- _EXERCISE_:
Drop every picture, then transcribe the remaining data exactly.
- Opening Delimiter -
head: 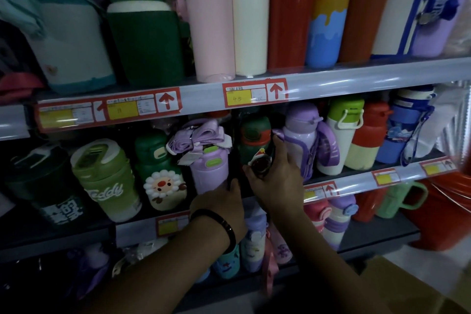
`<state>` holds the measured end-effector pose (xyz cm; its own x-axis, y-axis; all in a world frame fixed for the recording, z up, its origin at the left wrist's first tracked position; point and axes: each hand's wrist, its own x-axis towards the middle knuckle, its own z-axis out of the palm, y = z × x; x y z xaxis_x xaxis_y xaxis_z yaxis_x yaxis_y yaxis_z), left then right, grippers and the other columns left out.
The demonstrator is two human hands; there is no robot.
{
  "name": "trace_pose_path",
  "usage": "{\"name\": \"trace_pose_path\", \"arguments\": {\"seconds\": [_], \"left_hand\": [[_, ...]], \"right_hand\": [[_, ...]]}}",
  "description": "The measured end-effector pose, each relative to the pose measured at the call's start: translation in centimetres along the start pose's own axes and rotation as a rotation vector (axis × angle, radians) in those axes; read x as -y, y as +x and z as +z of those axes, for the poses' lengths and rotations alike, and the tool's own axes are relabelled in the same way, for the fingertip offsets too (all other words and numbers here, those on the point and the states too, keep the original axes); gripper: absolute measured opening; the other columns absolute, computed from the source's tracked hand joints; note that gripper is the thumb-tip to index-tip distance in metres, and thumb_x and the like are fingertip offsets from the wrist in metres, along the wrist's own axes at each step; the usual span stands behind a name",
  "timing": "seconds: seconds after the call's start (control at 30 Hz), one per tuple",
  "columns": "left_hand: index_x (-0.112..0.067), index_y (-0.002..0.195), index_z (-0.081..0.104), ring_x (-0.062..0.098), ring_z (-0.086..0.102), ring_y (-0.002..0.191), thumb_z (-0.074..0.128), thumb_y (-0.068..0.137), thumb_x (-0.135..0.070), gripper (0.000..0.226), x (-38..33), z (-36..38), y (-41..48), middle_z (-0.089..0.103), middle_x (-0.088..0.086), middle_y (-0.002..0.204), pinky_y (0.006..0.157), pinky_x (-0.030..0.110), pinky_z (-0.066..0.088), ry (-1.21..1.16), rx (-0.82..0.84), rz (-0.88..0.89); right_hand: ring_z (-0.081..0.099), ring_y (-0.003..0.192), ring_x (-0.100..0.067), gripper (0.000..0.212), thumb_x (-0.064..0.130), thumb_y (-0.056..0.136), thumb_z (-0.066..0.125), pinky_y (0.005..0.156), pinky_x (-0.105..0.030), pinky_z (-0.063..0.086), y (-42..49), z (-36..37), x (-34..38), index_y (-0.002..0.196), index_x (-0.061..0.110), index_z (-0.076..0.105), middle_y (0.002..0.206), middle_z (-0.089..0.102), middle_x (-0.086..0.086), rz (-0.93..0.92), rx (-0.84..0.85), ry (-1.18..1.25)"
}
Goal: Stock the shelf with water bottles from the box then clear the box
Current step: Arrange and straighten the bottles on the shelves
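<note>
Green bottle (254, 135) stands just right of the lilac bottle (207, 168), your right hand (275, 178) wrapped round its body, your left hand (221, 201) holding the lilac bottle's base. Likely rigid, light, slick plastic, so grip mid-body, not the lid.

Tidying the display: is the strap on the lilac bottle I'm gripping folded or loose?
Folded: the strap sits wadded atop the lilac bottle in the left hand.

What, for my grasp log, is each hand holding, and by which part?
The left hand grips the lilac bottle at its base; the right hand grips the dark green bottle around its lower body.
</note>
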<state>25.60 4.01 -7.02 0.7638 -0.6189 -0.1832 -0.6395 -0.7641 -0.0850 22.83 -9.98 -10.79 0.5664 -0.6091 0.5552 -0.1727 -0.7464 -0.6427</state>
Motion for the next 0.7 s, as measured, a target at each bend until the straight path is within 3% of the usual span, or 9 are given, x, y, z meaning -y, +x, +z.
{"name": "trace_pose_path", "arguments": {"seconds": [0.17,0.3,0.47,0.6,0.7], "left_hand": [[-0.015,0.141,0.036,0.032,0.062,0.115,0.054,0.098,-0.042,0.053,-0.5,-1.2,-0.8,0.057,0.01,0.134,0.088,0.041,0.053,-0.069,-0.064,0.016],[-0.015,0.124,0.047,0.03,0.062,0.103,0.05,0.101,-0.04,0.034,-1.2,-1.7,-1.2,0.061,0.01,0.119,0.072,0.035,0.042,-0.128,-0.118,0.085],[-0.02,0.11,0.055,0.025,0.062,0.088,0.051,0.098,-0.04,0.023,-2.1,-1.9,-1.1,0.062,0.004,0.103,0.069,0.031,0.043,-0.214,-0.165,0.122],[-0.026,0.09,0.055,0.022,0.059,0.072,0.053,0.094,-0.036,0.011,-2.6,-2.4,-0.5,0.059,-0.004,0.081,0.061,0.031,0.046,-0.331,-0.22,0.173],[-0.033,0.089,0.047,0.022,0.066,0.079,0.055,0.09,-0.038,0.01,-3.9,-2.6,0.0,0.067,-0.003,0.088,0.065,0.034,0.052,-0.495,-0.308,0.203]], "right_hand": [[0.061,0.119,-0.035,0.097,0.051,0.082,0.081,0.084,-0.042,0.056,-0.2,0.0,0.3,0.16,0.018,0.034,0.138,0.06,-0.013,0.009,-0.006,-0.006],[0.061,0.122,-0.035,0.1,0.05,0.082,0.082,0.088,-0.042,0.055,-0.2,0.0,0.2,0.162,0.016,0.032,0.142,0.059,-0.014,0.002,0.02,0.011],[0.063,0.121,-0.037,0.101,0.058,0.084,0.078,0.088,-0.043,0.056,0.1,-0.6,-0.2,0.162,0.012,0.032,0.141,0.061,-0.017,-0.045,0.074,0.025],[0.065,0.115,-0.031,0.066,0.059,0.097,0.057,0.086,-0.04,0.055,0.3,-2.2,-0.6,0.153,0.025,0.043,0.133,0.065,-0.01,-0.017,0.071,0.059],[0.067,0.092,-0.027,0.036,0.054,0.097,0.054,0.068,-0.036,0.048,0.5,-3.9,-1.3,0.117,0.024,0.058,0.102,0.068,-0.003,0.002,-0.165,-0.011]]}}
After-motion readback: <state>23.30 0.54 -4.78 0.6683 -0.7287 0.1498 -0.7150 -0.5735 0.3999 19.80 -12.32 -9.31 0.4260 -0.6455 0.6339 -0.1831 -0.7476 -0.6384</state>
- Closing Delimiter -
- _REPLY TO THE TASK_:
head: 
`<state>` holds the measured end-effector pose (xyz cm; its own x-axis, y-axis; all in a world frame fixed for the recording, z up, its origin at the left wrist's first tracked position; point and axes: each hand's wrist, its own x-axis towards the middle knuckle, its own z-axis out of the palm, y = z × x; x y z xaxis_x xaxis_y xaxis_z yaxis_x yaxis_y yaxis_z), left then right, grippers and the other columns left out.
The demonstrator is two human hands; there is no robot.
{
  "name": "trace_pose_path",
  "usage": "{\"name\": \"trace_pose_path\", \"arguments\": {\"seconds\": [_], \"left_hand\": [[_, ...]], \"right_hand\": [[_, ...]]}}",
  "description": "The measured end-effector pose, each relative to the pose measured at the call's start: translation in centimetres along the start pose's own axes and rotation as a rotation vector (axis × angle, radians) in those axes; read x as -y, y as +x and z as +z of those axes, for the poses' lengths and rotations alike, and the tool's own axes are relabelled in the same way, for the fingertip offsets too (all other words and numbers here, those on the point and the states too, keep the original axes); gripper: absolute measured opening; the other columns absolute, computed from the source's tracked hand joints; note that gripper is the thumb-tip to index-tip distance in metres, and thumb_x and the like are fingertip offsets from the wrist in metres, along the wrist's own axes at each step; the usual span stands behind a name",
  "timing": "seconds: seconds after the call's start (control at 30 Hz), one per tuple",
  "columns": "left_hand: index_x (-0.112..0.067), index_y (-0.002..0.195), index_z (-0.081..0.104), ring_x (-0.062..0.098), ring_z (-0.086..0.102), ring_y (-0.002..0.191), thumb_z (-0.074..0.128), thumb_y (-0.068..0.137), thumb_x (-0.135..0.070), gripper (0.000..0.226), x (-38..33), z (-36..38), y (-41..48), middle_z (-0.089..0.103), middle_x (-0.088..0.086), middle_y (-0.002..0.204), pinky_y (0.006..0.157), pinky_x (-0.030..0.110), pinky_z (-0.066..0.088), ry (-1.21..1.16), rx (-0.82..0.84), rz (-0.88..0.89); right_hand: ring_z (-0.081..0.099), ring_y (-0.003..0.192), ring_x (-0.100..0.067), gripper (0.000..0.212), thumb_x (-0.064..0.130), thumb_y (-0.056..0.136), thumb_z (-0.066..0.125), pinky_y (0.005..0.156), pinky_x (-0.105..0.030), pinky_z (-0.063..0.086), y (-42..49), z (-36..37), x (-34..38), index_y (-0.002..0.196), index_x (-0.061..0.110), index_z (-0.076..0.105), middle_y (0.002..0.206), middle_z (-0.089..0.102), middle_x (-0.086..0.086), rz (-0.93..0.92), rx (-0.84..0.85), ry (-1.18..1.25)"
}
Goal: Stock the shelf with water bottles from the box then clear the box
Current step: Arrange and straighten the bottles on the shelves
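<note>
Green bottle (254, 135) stands just right of the lilac bottle (207, 168), your right hand (275, 178) wrapped round its body, your left hand (221, 201) holding the lilac bottle's base. Likely rigid, light, slick plastic, so grip mid-body, not the lid.

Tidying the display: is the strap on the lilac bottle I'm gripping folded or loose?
Folded: the strap sits wadded atop the lilac bottle in the left hand.

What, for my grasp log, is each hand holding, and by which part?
The left hand grips the lilac bottle at its base; the right hand grips the dark green bottle around its lower body.
</note>
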<state>25.60 4.01 -7.02 0.7638 -0.6189 -0.1832 -0.6395 -0.7641 -0.0850 22.83 -9.98 -10.79 0.5664 -0.6091 0.5552 -0.1727 -0.7464 -0.6427</state>
Motion for the next 0.7 s, as measured, a target at each bend until the straight path is within 3% of the usual span, or 9 are given, x, y, z meaning -y, +x, +z.
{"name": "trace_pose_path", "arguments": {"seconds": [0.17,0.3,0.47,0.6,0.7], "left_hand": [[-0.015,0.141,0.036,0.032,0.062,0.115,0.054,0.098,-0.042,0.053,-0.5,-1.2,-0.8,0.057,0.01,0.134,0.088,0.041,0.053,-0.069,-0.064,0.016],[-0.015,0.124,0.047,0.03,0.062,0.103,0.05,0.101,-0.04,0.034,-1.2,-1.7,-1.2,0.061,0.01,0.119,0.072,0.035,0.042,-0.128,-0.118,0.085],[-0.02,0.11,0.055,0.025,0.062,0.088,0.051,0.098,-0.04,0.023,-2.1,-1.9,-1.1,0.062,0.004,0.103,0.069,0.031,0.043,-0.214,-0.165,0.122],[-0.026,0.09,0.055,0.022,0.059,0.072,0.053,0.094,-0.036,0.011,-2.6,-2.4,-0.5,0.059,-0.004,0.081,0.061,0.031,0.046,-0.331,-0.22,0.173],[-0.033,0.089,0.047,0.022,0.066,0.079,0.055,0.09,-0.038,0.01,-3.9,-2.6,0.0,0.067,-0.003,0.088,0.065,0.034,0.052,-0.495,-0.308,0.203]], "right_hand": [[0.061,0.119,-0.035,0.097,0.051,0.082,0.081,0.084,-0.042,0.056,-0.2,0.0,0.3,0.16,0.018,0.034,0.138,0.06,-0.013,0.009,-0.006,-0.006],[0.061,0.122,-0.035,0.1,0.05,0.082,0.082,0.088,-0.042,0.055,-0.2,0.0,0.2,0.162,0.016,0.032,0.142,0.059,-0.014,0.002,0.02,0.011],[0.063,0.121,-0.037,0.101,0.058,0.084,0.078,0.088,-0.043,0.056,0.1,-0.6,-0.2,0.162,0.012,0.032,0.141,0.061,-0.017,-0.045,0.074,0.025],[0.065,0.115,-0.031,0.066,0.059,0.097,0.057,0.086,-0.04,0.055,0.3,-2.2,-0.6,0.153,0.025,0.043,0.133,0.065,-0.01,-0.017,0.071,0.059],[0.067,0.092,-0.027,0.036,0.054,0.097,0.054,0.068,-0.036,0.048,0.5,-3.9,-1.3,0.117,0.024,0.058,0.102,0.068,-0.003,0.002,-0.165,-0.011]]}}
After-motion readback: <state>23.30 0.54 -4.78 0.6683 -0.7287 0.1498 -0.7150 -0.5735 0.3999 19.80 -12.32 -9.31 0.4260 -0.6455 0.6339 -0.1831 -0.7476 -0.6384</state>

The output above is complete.